Wednesday, June 18, 2008

Call me~

I've misplaced my cell phone. I had it Saturday morning; Sunday I couldn't find it.

I suspect it fell from my pocket while on a bike ride. Retracing my route and finding it in working order after two days of rain would be more luck than my usual, so today I go to the phone store-- just to get some info.

The young salesman shows me-- at my request-- the basic phone; it only makes and receives calls . . . but so what? I have a camera for pictures, a TV for videos, a computer for email . . . who needs bells and whistles?

He points out a more expensive phone-- $250 something-- and before I can shake my head, he tells me my price, since I'm upgrading, is $135, and there's a $100 rebate as well. This phone has ten things-- at least--that I don't need, but the phone is only $35.

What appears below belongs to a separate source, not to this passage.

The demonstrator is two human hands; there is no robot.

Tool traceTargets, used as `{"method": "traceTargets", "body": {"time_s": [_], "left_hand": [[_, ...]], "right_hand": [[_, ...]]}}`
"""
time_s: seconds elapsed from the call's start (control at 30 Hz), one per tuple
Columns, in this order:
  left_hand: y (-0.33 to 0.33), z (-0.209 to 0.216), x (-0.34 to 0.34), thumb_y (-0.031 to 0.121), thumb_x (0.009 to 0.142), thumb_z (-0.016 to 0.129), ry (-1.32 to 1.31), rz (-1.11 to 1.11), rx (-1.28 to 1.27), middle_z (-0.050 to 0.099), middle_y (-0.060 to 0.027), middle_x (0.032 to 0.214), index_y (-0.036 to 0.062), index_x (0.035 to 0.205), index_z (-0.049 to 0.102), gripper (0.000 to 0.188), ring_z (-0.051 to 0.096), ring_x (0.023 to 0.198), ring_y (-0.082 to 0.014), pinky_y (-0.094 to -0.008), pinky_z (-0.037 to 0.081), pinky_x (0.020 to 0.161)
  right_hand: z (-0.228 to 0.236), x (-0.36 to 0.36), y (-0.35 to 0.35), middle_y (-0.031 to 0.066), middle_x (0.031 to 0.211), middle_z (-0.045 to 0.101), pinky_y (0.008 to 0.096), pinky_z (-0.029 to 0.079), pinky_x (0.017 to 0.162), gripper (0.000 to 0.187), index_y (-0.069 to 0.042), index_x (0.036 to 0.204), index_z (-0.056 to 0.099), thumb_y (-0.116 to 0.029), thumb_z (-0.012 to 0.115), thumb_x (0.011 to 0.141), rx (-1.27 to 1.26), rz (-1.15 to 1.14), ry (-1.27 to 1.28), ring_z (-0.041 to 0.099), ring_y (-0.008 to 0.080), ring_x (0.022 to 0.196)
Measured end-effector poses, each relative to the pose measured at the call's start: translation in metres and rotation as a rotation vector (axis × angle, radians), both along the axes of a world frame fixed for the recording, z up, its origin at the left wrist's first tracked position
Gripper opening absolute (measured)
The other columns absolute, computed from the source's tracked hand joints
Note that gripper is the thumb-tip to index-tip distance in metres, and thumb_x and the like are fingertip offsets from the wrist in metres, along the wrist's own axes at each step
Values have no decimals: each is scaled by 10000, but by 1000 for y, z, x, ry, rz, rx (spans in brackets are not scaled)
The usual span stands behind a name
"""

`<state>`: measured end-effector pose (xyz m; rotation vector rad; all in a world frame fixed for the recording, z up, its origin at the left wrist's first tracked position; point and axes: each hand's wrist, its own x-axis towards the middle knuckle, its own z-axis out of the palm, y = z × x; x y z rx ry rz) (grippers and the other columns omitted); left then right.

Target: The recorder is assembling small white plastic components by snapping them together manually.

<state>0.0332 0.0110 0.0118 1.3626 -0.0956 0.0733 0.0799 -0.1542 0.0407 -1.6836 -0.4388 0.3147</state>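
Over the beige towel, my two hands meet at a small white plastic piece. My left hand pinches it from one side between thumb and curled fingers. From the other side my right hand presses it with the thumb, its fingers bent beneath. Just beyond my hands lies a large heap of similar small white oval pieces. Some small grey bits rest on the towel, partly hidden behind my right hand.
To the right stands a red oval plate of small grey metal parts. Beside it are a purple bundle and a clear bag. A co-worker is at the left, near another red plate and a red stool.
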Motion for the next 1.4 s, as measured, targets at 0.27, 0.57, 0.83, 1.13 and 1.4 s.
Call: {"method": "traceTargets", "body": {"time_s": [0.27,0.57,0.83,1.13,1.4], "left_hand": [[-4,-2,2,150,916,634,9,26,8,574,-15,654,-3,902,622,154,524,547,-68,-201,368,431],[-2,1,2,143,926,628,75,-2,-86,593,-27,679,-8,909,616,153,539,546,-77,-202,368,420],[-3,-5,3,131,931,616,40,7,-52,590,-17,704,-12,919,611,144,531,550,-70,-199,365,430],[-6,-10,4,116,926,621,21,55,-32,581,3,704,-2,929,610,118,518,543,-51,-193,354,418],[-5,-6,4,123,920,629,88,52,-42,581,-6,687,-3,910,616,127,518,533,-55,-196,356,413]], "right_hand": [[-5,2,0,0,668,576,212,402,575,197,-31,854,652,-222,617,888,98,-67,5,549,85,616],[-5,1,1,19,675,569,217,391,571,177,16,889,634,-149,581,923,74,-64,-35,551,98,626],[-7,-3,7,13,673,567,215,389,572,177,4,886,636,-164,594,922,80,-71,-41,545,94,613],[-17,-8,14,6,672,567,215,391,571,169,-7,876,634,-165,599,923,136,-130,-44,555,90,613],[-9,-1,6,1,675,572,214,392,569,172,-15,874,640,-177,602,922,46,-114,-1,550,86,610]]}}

I'm sold. Before I can nod my head, he tells me that the phone's speaker is loud.

"Very loud, " he says. " One of our loudest." I try to look impressed, but I have exquisite hearing. Just ask my husband who doesn't. I don't need a loud phone.

A young sales woman wanders over. "Oh, good choice," she says to me. She points out another feature-- large display and buttons. "Not implying anything," she adds. Have I been been profiled-- hard of hearing with failing vision?

Apparently the phone has some other really cool capability called SSB or SLM . . . or something.

"That phone also has SSB," she tells me. "Although you probably don't care; you won't use it." She sort of laughs.

"Oh, don't be too sure," I tell her breezily, although I don't have a clue what she's referring to. Of course I won't use it, whatever it is. I only want to make a damn phone call now and then.

So here I am, glad she can't see me flipping through the 190-page user manual, past "video share," "using the camcorder," and "listening to music" looking for the page that says "making a call/answering a call."

Call me. I'll be able to hear you now.
“Watching something on your cell phone seems like crazy talk to me.”~Matt Thompson quotes


Carter said...

As soon as I find out what it is, I'll put your number in my little black book. Yeah, that one.

leslie said...

Well, even if you don't use all the features, it was a good buy!

Not long now for school. Or are you out now? I went to a retirement party last night for a colleague/friend at my old school. Very nice evening.

Janice Thomson said...

Isn't it ridiculous all the bells and whistles on these things nowadays? But the kids love it and that's what the market is geared to. It was a good deal though :)

Belladonna said...

So what's your opinion on phone insurance? I think it is a total scam and don't want to pay $7 every month just in case I lose or break my phone. HOWEVER...last summer my beloved dropped his while working and it went through a combine. Came out the other end in tiny little pieces. Cost $200 to replace. So am I a sucker or wise to insure?

Lisa said...

We have so much catching up to do... I'll call you soon.

P.S. Is today your last day of school?

Tere said...

Ain't technology great???? Now when you lose this phone, you will also lose your camera, video and music player too!!!!

Ruth D~ said...

Carter~ Please do. I'm not sure I've ever been listed in anyone's little black book before. This could be a first.

Alice Folkart said...

Ruth, this is so NOW! So, so, 'profiled!' Funny, witty, charming, you at your best - send it to someone - if I read this in my local newspaper or in AARP mag or anywhere, I'd laugh, just like I did as I read it just now. I guffawed - oh,please, today, send it to CSM or your local paper or someplace - it's very funny and so true.

As for the $200+ dollar phone - do you think that anyone ever pays full price for that stuff. The phone store has gotten to be like a car dealer - this is the price, but 'for you' and 'because...'


Ruth D~ said...

Alice~ You're so good for my ego. :>) I think the gimmick with these phones is all about getting you to pay for connectivity to the internet, for the opportunity to text message, to download . . . They'd probably give a phone away to someone who just signed up for all their phone "services."

Bob Sanchez said...

Ruth, you are so 21st century! Yesterday I was at a friend's house--and this guy gets so excited by new technology--and he took out his cell phone. "Ask me a question," he said. "Anything." So I asked him how deep is the Mariana trench in the Pacific. He dialed a number on his cell phone and asked the question. About two minutes later, his phone rang, and he received a text message with the answer. It's a free service, in case that floats your boat, on How did we ever live without Mr. Bell's invention?

Ruth D~ said...

But Bob?! How deep is the Mariana trench? I need a lesson on retrieving info on my phone. I'll stick to wikipedia.